Tz. 217

Fraglich ist, ob wegen des Rechts auf Vorwegdividende auch die deutschen Vorzugsaktien als zusammengesetzte Finanzinstrumente zu qualifizieren sind. Eine reine Fremdkapitalqualifikation scheidet von vornherein aus, da der Vorzugsaktionär hinsichtlich seiner Einlage keinen Rückzahlungsanspruch hat, sondern ihm nur ein sog. residuales Interesse auf das nach Bedienung der Verbindlichkeiten verbleibende Vermögen der Gesellschaft zusteht. Es verbleiben damit zwei Alternativen:[422]

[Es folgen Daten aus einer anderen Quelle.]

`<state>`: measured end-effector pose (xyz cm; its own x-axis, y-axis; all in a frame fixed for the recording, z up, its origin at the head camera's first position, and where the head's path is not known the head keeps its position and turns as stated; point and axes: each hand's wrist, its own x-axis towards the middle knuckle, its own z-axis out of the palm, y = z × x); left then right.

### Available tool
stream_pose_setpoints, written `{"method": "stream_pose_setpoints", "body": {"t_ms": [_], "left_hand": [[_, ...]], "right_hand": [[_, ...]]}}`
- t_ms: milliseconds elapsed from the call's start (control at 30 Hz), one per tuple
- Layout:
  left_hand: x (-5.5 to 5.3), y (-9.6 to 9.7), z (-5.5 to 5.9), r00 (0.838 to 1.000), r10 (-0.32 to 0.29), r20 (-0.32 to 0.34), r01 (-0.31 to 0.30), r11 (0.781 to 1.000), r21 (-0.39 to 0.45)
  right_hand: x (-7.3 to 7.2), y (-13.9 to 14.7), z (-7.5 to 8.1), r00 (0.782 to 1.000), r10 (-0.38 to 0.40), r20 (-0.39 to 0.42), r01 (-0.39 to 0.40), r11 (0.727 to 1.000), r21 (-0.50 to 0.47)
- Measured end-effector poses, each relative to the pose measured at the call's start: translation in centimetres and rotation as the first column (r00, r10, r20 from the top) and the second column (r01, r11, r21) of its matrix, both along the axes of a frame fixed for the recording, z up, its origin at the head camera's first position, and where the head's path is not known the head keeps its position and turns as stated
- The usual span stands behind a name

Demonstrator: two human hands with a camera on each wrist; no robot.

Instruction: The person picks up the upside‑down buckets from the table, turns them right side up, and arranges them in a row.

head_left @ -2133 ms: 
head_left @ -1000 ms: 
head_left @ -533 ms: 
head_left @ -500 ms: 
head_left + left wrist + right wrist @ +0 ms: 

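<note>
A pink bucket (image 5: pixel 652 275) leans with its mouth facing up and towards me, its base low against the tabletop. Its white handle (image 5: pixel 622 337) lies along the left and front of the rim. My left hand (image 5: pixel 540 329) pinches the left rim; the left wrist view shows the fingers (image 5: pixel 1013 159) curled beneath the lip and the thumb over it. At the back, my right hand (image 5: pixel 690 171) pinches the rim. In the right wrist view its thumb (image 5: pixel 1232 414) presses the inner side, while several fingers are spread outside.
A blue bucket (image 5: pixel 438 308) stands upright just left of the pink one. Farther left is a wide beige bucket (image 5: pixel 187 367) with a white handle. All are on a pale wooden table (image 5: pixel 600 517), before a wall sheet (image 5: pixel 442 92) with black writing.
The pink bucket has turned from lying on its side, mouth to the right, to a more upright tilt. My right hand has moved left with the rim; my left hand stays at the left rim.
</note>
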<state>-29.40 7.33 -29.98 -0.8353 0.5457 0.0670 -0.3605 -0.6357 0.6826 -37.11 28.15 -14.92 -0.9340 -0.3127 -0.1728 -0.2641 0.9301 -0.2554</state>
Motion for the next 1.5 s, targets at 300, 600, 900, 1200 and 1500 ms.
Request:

  • Wenn die Ausschüttung einer Vorzugsdividende vom Ermessen der Gesellschaft, insbesondere von einem Hauptversammlungsbeschluss abhängig wäre, läge ein reines Eigenkapitalinstrument vor.

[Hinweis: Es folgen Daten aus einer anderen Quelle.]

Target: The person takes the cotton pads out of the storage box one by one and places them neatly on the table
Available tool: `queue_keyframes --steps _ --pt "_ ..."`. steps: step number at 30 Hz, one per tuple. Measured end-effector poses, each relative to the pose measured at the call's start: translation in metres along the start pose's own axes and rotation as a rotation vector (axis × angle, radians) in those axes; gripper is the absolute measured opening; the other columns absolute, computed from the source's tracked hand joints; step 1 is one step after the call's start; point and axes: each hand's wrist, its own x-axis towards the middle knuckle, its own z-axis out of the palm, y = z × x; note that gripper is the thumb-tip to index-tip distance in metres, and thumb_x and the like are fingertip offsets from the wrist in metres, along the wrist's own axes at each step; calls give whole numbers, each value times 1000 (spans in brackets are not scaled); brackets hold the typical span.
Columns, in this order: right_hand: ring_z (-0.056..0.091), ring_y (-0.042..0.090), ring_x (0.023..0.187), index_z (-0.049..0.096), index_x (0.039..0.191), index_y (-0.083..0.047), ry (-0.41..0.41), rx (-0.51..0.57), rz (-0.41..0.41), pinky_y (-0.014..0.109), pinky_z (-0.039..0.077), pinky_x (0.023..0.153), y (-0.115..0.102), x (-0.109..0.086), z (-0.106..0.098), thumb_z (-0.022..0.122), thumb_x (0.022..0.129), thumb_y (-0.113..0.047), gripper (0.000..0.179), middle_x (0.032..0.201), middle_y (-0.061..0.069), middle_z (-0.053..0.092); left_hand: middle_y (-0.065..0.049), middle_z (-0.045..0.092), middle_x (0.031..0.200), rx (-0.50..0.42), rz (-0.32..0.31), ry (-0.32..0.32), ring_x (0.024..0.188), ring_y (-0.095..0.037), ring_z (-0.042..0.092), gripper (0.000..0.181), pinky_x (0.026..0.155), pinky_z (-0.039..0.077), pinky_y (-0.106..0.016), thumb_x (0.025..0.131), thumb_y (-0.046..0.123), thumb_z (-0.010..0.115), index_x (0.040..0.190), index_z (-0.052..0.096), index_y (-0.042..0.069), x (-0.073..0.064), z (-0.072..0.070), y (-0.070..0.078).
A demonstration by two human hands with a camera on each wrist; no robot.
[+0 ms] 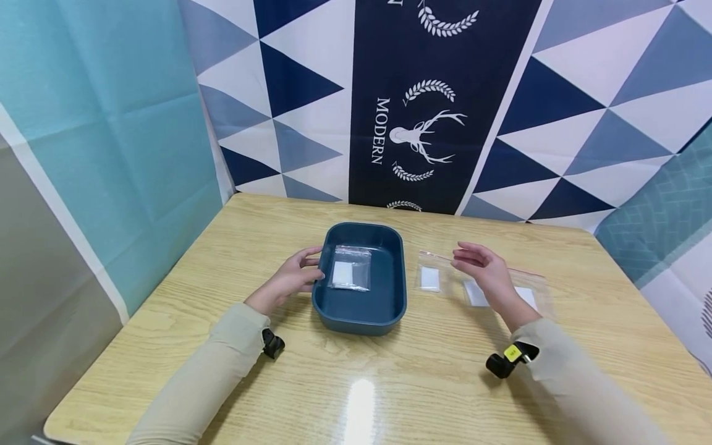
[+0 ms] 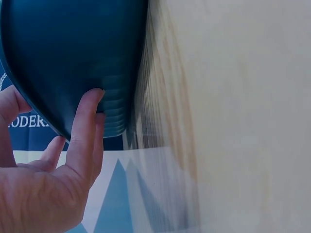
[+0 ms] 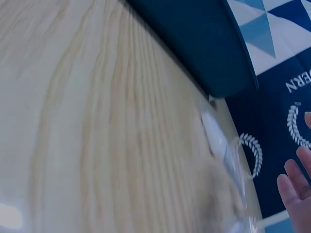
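A dark blue rectangular tub (image 1: 392, 309) stands on the table, with a clear zip bag (image 1: 360, 275) holding a white piece lying inside it. At the tub's left side, my left hand (image 1: 286, 281) holds the rim. Its thumb is over the edge and its fingers (image 2: 85, 126) lie against the outer wall. Right of the tub lie clear zip bags with white pieces in them, one nearer the tub (image 1: 430, 278) and more under my right hand (image 1: 489, 275). That hand hovers above them, fingers loosely bent, holding nothing. In the right wrist view the bags (image 3: 218, 138) are blurred.
The wood-grain table (image 1: 278, 383) carries the tub and bags. A patterned cloth (image 1: 311, 123) hangs along its back edge, and a teal cloth (image 1: 128, 123) hangs at the left. Small black cameras (image 1: 272, 343) are worn at both wrists.
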Motion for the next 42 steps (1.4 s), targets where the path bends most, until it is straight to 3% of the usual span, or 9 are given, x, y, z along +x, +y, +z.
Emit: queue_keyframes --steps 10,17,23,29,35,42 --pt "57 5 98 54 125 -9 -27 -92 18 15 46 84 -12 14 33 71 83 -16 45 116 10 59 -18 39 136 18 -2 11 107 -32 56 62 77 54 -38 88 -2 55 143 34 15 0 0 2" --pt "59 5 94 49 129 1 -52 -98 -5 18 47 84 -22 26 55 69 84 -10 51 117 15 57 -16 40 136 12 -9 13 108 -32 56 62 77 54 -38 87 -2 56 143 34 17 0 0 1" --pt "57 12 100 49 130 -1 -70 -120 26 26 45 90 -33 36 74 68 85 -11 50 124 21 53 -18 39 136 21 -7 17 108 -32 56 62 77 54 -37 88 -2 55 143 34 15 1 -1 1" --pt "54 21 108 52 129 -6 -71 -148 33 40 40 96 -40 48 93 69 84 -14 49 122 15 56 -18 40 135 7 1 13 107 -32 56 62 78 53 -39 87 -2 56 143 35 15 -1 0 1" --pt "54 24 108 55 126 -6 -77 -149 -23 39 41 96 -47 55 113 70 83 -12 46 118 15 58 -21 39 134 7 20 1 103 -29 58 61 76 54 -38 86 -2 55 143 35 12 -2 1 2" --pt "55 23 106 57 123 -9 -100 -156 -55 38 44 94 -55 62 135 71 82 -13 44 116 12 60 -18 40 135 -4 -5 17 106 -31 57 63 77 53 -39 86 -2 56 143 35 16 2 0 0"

  • Wenn die Verpflichtung zur Zahlung der Vorzugsdividende zwar nur bedingt, aber ermessensunabhängig bestünde, insbesondere nur vom Bilanzgewinn (dem nach Dotierung der Rücklagen verbleibenden verteilungsfähigen Jahresergebnis) und nicht von dessen Ausschüttung abhängig wäre, läge ein zusammengesetztes Finanzinstrument vor (IAS 32.25 und IAS 32.AG26). Zum Zeitpunkt der Ausgabe der Aktien wäre eine Aufteilung des Emissionserlöses nach der Restwertmethode in Fremd- und Eigenkapital geboten. Aus dem Barwert der ermessensunabhängigen Vorzugsdividendenerwartung ergäbe sich dann die Fremdkapitalkomponente (IAS 32.28 ff.).[423]
[422] Lüdenbach/Hoffmann/Freiberg, IFRS, § 20 Rn. 17.

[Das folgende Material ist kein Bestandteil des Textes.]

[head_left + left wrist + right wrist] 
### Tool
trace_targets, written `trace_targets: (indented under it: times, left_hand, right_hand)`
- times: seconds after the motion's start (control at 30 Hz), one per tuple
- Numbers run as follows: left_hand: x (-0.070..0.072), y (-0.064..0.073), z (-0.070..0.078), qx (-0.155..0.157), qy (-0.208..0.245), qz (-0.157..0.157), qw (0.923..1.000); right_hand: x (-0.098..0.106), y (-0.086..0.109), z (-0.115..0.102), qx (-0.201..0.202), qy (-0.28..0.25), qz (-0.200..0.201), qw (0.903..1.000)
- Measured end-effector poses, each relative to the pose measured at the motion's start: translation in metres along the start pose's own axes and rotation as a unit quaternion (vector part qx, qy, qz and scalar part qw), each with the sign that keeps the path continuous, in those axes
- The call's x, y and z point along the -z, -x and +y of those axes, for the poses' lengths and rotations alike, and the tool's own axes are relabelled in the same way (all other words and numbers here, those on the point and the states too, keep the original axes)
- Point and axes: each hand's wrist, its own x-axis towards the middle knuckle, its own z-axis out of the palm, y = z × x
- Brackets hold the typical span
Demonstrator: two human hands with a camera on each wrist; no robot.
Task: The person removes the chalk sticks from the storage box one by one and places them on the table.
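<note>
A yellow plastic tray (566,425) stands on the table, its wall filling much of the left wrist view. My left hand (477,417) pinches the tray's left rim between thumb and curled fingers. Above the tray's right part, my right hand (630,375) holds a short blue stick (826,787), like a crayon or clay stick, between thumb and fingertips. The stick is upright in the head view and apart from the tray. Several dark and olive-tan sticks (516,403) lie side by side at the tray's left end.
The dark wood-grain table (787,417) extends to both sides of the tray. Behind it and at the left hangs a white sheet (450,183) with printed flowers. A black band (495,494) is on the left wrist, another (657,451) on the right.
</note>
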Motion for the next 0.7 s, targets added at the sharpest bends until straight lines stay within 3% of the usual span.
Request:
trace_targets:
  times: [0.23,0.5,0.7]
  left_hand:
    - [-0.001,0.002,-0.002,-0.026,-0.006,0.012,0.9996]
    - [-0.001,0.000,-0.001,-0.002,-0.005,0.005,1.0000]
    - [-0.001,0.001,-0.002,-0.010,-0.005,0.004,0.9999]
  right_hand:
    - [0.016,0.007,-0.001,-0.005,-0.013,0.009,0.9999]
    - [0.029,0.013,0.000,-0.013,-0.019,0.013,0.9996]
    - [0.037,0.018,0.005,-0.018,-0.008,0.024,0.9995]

[423] Ausschlaggebend ist demnach das Gesellschaftsrecht. Zur Eigen- und Fremdkapitalabgrenzung von Vorzugsaktien unter besonderer Bezugnahme auf das Gesellschaftsrecht, dabei speziell auf Satzungsbestimmung und Ergebniserwartung, Lüdenbach/Hoffmann/Freiberg, IFRS, § 20 Rn. 17.